#### Exercise goal:
Somewhere below is a line with "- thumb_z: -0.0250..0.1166" and, later, a line with "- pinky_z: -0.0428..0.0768"; repeat those two lines and all the lines between them, exactly as they are.

#### Exercise data:
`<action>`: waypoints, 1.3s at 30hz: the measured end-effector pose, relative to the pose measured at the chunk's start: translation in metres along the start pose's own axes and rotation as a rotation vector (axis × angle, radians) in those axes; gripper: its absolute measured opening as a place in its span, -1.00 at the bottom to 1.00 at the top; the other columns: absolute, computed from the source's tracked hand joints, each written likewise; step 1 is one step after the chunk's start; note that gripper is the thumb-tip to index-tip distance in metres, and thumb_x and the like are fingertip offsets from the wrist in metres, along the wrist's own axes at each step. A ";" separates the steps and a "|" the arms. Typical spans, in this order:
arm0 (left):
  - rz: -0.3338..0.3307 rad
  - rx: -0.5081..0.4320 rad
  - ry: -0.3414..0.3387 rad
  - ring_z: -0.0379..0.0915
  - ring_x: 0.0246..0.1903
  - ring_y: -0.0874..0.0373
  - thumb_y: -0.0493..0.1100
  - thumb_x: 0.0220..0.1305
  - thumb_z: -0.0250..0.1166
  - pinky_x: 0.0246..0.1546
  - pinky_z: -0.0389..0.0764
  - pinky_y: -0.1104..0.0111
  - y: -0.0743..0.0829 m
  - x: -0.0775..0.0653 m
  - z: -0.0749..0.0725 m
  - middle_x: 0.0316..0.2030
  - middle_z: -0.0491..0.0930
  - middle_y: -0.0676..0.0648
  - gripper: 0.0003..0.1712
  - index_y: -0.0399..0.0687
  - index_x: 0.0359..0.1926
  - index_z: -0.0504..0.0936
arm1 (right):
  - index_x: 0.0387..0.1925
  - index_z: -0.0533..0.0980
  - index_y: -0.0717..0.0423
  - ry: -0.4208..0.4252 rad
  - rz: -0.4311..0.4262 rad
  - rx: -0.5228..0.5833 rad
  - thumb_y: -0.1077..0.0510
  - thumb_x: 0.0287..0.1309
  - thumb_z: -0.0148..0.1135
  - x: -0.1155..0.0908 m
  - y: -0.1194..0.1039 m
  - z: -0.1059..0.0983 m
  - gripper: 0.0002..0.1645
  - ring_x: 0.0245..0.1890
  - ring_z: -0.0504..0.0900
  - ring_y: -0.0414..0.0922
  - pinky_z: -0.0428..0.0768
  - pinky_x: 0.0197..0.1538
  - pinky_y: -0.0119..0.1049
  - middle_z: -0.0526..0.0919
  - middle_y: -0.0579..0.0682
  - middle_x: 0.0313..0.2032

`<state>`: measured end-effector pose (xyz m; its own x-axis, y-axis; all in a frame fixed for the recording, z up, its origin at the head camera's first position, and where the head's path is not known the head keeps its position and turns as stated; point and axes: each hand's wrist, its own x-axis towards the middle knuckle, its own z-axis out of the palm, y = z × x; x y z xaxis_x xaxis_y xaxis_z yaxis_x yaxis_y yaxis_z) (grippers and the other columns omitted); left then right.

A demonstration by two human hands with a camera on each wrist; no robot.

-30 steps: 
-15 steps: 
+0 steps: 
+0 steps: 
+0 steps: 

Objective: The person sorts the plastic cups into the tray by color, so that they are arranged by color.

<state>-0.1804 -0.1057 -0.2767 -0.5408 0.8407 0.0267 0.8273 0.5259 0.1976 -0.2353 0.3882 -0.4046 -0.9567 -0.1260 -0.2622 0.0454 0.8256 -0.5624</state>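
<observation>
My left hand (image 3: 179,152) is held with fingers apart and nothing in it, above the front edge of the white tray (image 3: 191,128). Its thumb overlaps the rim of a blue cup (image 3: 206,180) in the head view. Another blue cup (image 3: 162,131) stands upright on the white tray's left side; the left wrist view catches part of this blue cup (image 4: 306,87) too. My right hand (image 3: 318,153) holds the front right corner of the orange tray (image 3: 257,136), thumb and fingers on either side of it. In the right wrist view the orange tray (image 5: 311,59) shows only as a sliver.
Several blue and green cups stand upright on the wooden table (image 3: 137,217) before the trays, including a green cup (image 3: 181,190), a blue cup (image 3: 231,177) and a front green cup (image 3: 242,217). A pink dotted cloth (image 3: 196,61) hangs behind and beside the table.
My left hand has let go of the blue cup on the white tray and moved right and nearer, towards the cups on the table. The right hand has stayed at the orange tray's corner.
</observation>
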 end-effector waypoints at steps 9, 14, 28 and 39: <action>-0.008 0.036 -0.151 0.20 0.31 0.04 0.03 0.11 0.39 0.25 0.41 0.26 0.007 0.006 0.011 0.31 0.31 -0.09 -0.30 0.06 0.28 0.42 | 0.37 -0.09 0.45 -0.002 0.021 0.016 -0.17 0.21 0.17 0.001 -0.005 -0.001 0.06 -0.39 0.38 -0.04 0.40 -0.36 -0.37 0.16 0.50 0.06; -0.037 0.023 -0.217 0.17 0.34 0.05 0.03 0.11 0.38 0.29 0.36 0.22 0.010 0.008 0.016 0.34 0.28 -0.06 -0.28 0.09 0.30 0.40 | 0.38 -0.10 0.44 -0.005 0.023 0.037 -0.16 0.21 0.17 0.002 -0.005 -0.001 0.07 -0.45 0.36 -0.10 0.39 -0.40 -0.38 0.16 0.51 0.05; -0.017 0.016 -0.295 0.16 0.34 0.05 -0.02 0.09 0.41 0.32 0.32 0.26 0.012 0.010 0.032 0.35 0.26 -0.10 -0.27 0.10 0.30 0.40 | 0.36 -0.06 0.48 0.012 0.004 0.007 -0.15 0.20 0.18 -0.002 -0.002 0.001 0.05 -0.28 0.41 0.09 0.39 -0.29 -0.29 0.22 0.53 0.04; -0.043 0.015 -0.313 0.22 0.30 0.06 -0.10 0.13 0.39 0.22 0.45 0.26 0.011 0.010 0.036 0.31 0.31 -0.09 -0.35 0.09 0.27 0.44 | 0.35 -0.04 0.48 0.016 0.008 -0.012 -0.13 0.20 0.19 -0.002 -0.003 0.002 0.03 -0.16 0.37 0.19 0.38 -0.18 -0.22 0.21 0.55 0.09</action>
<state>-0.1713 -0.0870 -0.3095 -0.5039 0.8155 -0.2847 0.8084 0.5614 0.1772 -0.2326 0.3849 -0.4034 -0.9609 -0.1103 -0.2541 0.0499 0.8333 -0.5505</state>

#### Output below:
  - thumb_z: -0.0250..0.1166
  - pinky_x: 0.0246..0.1546
  - pinky_z: -0.0389..0.0764
  - pinky_y: -0.1104..0.0111
  - y: -0.0743..0.0829 m
  - x: -0.0775..0.0653 m
  - z: -0.0749..0.0725 m
  - middle_x: 0.0316..0.2030
  - middle_z: -0.0491..0.0930
  - middle_y: -0.0676..0.0648
  - gripper: 0.0003..0.1712
  - index_y: -0.0399..0.0687
  - index_x: 0.0359..0.1926
  - index_z: -0.0504..0.0936
arm1 (right):
  - index_x: 0.0387..0.1925
  - index_z: -0.0533..0.0980
  - index_y: -0.0717..0.0423
  - ry: -0.4208..0.4252 rad
  - rz: -0.4311..0.4262 rad
  - rx: -0.5228..0.5833 rad
  - thumb_y: -0.1077..0.0510
  - thumb_x: 0.0287..0.1309
  - thumb_z: -0.0148..0.1135
  - x: -0.1155..0.0908 m
  - y: -0.1194..0.1039 m
  - z: -0.1059..0.0983 m
  - gripper: 0.0002..0.1645
  - ring_x: 0.0245..0.1890
  - ring_z: -0.0504..0.0900
  - ring_y: -0.0414..0.0922
  - pinky_z: -0.0428..0.0768

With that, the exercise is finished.